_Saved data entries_
= = = = =

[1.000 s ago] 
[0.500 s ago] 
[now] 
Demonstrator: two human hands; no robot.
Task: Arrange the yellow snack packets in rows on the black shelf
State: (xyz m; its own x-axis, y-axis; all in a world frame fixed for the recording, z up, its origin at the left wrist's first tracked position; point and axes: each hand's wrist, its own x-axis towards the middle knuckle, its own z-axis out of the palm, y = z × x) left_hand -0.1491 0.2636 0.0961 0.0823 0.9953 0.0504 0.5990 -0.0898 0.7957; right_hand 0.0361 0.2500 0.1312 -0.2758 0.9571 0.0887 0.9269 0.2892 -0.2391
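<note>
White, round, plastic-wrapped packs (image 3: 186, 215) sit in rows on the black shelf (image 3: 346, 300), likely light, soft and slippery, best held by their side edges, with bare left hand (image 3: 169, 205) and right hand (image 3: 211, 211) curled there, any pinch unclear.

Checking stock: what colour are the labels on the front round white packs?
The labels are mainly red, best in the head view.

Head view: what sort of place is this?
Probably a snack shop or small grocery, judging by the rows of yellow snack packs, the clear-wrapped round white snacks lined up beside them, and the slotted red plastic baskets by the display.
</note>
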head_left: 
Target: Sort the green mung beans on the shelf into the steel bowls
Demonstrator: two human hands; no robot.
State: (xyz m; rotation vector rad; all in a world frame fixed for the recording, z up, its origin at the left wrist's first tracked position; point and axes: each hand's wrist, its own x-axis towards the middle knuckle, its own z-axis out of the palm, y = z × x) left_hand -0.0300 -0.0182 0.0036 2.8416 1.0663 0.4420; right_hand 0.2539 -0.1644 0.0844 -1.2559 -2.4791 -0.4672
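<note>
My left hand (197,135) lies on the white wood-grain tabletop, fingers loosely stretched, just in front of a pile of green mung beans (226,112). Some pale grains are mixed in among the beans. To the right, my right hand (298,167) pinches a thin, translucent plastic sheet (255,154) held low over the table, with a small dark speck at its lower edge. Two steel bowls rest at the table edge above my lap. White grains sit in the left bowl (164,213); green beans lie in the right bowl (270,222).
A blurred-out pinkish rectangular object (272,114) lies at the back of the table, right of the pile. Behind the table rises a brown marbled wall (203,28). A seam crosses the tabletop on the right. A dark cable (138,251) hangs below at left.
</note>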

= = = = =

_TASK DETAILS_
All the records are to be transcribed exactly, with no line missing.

_RESULT OF THIS EXERCISE_
[1.000 s ago] 
[0.500 s ago] 
[now] 
Demonstrator: two human hands; no robot.
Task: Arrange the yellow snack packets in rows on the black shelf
State: (xyz m; its own x-axis, y-axis; all in a world frame fixed for the recording, z up, its origin at the left wrist's first tracked position; point and axes: each hand's wrist, its own x-axis towards the middle knuckle, its own z-axis out of the palm, y = z × x) left_hand -0.1491 0.2636 0.0961 0.0823 0.9953 0.0504 0.5990 -0.0898 0.7957; right_hand 0.0361 0.2500 0.1312 -0.2758 0.9571 0.0887 0.9269 0.2892 -0.2391
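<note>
White, round, plastic-wrapped packs (image 3: 186, 215) sit in rows on the black shelf (image 3: 346, 300), likely light, soft and slippery, best held by their side edges, with bare left hand (image 3: 169, 205) and right hand (image 3: 211, 211) curled there, any pinch unclear.

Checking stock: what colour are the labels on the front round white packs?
The labels are mainly red, best in the head view.

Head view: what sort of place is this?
Probably a snack shop or small grocery, judging by the rows of yellow snack packs, the clear-wrapped round white snacks lined up beside them, and the slotted red plastic baskets by the display.
</note>
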head_left: 
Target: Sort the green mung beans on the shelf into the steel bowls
Demonstrator: two human hands; no robot.
State: (xyz m; rotation vector rad; all in a world frame fixed for the recording, z up, its origin at the left wrist's first tracked position; point and axes: each hand's wrist, its own x-axis towards the middle knuckle, its own z-axis out of the palm, y = z × x) left_hand -0.0300 -0.0182 0.0036 2.8416 1.0663 0.4420; right_hand 0.2539 -0.1644 0.0844 -1.2559 -2.4791 -0.4672
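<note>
My left hand (197,135) lies on the white wood-grain tabletop, fingers loosely stretched, just in front of a pile of green mung beans (226,112). Some pale grains are mixed in among the beans. To the right, my right hand (298,167) pinches a thin, translucent plastic sheet (255,154) held low over the table, with a small dark speck at its lower edge. Two steel bowls rest at the table edge above my lap. White grains sit in the left bowl (164,213); green beans lie in the right bowl (270,222).
A blurred-out pinkish rectangular object (272,114) lies at the back of the table, right of the pile. Behind the table rises a brown marbled wall (203,28). A seam crosses the tabletop on the right. A dark cable (138,251) hangs below at left.
</note>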

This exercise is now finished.